## What you will do
Tally up the lines in the following entries where the string "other" appears, and answer with the number alone.

(Entries taken from a collection)
□ □ □
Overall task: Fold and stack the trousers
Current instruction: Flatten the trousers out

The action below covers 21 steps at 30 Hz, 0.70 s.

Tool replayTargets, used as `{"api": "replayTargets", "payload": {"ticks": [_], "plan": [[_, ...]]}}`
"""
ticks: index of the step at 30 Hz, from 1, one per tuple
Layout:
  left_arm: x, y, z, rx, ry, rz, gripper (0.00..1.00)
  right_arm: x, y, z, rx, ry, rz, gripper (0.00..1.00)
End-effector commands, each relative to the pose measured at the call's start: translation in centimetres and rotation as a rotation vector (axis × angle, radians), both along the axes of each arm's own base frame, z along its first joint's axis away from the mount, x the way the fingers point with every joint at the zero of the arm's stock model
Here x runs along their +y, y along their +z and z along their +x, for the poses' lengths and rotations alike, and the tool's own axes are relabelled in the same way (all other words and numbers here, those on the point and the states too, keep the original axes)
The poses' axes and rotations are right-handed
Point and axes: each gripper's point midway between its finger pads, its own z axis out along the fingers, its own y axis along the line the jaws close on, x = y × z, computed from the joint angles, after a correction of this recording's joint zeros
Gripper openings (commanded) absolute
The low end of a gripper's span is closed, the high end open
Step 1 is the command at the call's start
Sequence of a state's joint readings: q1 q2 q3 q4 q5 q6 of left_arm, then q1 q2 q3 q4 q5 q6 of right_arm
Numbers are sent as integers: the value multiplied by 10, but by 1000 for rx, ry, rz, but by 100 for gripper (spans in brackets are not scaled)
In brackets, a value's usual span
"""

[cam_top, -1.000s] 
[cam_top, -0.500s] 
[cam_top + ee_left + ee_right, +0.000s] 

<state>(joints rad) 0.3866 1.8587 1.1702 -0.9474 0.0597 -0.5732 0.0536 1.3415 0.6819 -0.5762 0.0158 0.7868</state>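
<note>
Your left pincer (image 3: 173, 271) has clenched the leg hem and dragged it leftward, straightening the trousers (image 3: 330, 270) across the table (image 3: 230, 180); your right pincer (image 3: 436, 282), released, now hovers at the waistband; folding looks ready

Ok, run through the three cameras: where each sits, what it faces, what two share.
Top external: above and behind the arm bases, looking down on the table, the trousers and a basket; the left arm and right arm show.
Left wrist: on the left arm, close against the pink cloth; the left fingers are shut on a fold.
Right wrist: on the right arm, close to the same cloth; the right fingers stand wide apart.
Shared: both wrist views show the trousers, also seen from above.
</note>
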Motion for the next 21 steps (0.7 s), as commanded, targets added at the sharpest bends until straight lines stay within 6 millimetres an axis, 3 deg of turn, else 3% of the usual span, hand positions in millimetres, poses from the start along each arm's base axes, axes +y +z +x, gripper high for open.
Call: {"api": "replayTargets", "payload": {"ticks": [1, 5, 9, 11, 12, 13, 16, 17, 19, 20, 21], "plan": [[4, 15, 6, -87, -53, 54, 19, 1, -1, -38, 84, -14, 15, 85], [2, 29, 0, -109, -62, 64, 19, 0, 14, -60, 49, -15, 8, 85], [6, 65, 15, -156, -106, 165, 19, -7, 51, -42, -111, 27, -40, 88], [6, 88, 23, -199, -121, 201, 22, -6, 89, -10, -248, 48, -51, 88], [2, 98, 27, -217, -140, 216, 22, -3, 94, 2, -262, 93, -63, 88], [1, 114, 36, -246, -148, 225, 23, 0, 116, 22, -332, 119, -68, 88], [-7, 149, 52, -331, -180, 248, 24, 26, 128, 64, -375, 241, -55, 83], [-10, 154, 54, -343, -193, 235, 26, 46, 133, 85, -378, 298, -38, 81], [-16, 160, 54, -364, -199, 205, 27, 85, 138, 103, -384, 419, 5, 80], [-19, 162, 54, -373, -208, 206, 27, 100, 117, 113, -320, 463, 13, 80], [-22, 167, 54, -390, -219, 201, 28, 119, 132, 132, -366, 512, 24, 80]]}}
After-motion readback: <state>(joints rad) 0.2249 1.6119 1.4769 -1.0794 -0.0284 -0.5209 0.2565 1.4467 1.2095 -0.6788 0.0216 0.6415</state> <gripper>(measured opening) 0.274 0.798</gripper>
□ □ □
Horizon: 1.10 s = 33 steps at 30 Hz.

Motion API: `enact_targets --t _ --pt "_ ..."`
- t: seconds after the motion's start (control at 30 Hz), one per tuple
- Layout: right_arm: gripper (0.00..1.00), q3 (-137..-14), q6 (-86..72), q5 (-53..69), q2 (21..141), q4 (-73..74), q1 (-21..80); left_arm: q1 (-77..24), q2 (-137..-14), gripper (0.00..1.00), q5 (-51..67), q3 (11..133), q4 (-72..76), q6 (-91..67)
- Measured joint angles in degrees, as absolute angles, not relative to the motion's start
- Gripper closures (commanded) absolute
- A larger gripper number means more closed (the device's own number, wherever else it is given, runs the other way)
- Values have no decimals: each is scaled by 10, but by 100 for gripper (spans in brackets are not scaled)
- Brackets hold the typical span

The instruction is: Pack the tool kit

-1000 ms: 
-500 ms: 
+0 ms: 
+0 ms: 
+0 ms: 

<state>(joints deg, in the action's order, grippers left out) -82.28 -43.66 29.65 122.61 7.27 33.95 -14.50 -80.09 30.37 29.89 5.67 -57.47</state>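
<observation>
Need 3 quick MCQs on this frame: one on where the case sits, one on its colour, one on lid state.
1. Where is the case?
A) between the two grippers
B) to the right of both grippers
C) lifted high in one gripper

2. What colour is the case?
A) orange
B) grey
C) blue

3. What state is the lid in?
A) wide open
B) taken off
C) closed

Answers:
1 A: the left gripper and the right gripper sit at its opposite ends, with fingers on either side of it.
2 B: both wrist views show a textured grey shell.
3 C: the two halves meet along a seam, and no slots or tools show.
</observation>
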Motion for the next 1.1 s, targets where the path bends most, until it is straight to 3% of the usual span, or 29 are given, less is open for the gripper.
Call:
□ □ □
## Completed exercise
2